If you want to know the value of your house, chances are that you are planning to sell it. In short, the value of your house is what a potential buyer is willing to pay for it. For a more detailed answer, you need to go through this post.
The long answer will be different if you consult a county tax assessor, an agent or a lender. Knowing how to figure out the value of your house with the help of trained, experienced professionals and a myriad of online tools can get you ready to sell your house for top dollar.
Let’s take a look at 5 ways to estimate the value of your home.
- Use Online Tools
If you search for “How much is my home worth?” Google will show tons of online tools that can be used to get an answer. Technically, these tools are known as Automated Valuation Models or AVMs. Usually, real estate sites and lenders offer these tools.
These tools make use of public records, such as tax assessments, ownership deeds, and property transfers to give you an estimate of your home’s value. They also consider the listing prices and recent sales of the real estate in your area.
But the million dollar question is, Do these tools offer accurate estimates? The short answer is No.
The majority of these AVMs should be used for lead generation and marketing purposes only. These tools will give you an estimate for any property even if you don’t provide much data. As a result, they end up compromising on accuracy.
However, it’s important to keep in mind that real estate agents and lenders use different tools. These apps have a “confidence score” that makes them more accurate.
While using an online tool can give you a general idea of the worth of a property, relying only on these tools is not a good idea.
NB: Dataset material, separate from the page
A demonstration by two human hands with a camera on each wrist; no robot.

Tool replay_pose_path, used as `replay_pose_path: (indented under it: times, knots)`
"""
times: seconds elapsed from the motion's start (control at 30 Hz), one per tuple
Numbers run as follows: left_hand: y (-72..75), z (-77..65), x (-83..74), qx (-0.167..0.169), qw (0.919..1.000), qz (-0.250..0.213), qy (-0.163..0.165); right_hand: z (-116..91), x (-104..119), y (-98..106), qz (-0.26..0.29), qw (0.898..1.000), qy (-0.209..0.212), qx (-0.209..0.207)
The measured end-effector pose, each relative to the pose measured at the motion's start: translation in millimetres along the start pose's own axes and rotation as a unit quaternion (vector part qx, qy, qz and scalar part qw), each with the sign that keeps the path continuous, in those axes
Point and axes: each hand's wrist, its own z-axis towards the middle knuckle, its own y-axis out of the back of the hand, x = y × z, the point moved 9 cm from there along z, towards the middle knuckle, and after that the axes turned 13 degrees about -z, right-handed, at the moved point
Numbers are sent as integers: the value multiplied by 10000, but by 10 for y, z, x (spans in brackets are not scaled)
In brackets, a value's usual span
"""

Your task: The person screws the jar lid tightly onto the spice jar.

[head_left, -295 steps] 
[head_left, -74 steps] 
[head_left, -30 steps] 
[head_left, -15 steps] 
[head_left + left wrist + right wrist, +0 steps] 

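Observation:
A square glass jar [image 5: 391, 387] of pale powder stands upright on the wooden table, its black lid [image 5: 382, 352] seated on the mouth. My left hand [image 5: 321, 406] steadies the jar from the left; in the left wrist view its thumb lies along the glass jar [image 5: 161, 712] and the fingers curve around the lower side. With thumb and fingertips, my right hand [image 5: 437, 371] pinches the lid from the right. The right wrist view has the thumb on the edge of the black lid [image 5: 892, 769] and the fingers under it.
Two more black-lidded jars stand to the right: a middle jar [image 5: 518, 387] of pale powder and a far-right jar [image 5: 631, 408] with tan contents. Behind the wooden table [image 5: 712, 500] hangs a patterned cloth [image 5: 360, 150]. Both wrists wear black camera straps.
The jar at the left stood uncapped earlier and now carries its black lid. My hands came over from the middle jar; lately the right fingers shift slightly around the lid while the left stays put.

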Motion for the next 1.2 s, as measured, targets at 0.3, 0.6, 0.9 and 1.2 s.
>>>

You still need to look for other options.
- Get A Competitive Market Analysis or BPO
If you are serious about your home valuation, go ahead and consult a real estate agent for a BPO, which is short for a broker price opinion.
Although not as accurate as an appraiser, a BPO is a combination of an agent’s opinion of the market and home for providing a more accurate value. Usually, a BPO is done for the purpose of listing.
In the same way, a Competitive Market Analysis (CMA) is done by an agent based on the recent sale value of other properties in the neighborhood that share similar features.
Your real estate agent may offer a CMA or BPO free of charge. But keep in mind that they may offer this service for free with the hope of working with you when you sell your house.
- Try The FHFA Calculator
If you want to use an AVM to estimate the worth of your house, despite the fact that it is not very accurate, you can do so to get a quick estimate. For this, we suggest that you try the House Price Index (HPI) of the Federal Housing Financing Agency. This calculator uses a scientific approach to give an estimate.
According to Will Doemer Armed, an FHFA senior economist, the FHFA monitors the change in the value of a house from one sale to another. And then the calculator gives an estimate of how the values go up and down in the market.
This may sound quite appealing to you, but know that the HPI considers conforming mortgages. Besides, the calculator is not “calibrated” to account for the change in inflation and other factors.
According to Doemer, if you have a conforming or conventional loan, you can use the tool to figure the increase in the value of your home over time.
- Go For a Professional Appraiser
If you are thinking of applying for a mortgage, know that lenders will require an appraisal. You can hire a professional appraiser to know the estimated value of your house at any time.
The things that the appraiser will consider for appraisal are listed below:
- The city
- Region
- Neighborhood
- Characteristics of the home
- Comparable properties
- Evaluate Comps
AVMs and appraisals have one thing in common: they take into account the current sales value of similar houses during an evaluation.
If you don’t want to pay an appraiser for the evaluation of your home, you can pull comps (comparable properties); however, be sure to use good judgment.
When using this approach, make sure you compare apples to apples. For instance, think about which other houses would grab the eyes of potential buyers if your house wasn’t on the market. Consider similar upgrades, condition, location and size.
To start off:
- Check out a website that gives a list of recent sales, such as a local MLC service. This will give you a list of comparable houses in your area.
- In case limited data is available, you should consider listing prices. However, keep in mind that the figures may not be realistic.
- Be sure to get a minimum of three comparables to estimate the value of your property.
Aside from these, make sure you add to or subtract from the value based on the number of bedrooms and other features of your house and those of the other properties.
Importance of a home valuation
If you know the value of your house, it will be easier for you to price your home. Aside from this, you can enjoy a number of benefits by finding out the value of your house. Annual property taxes, insurance premiums, and refinances are all calculated based on the value of a property.
You can have better control over these processes provided you get a better estimate of the value of your house. For instance, property taxes are open to appeal, so if an assessment is not accurate can help you get a lower tax bill.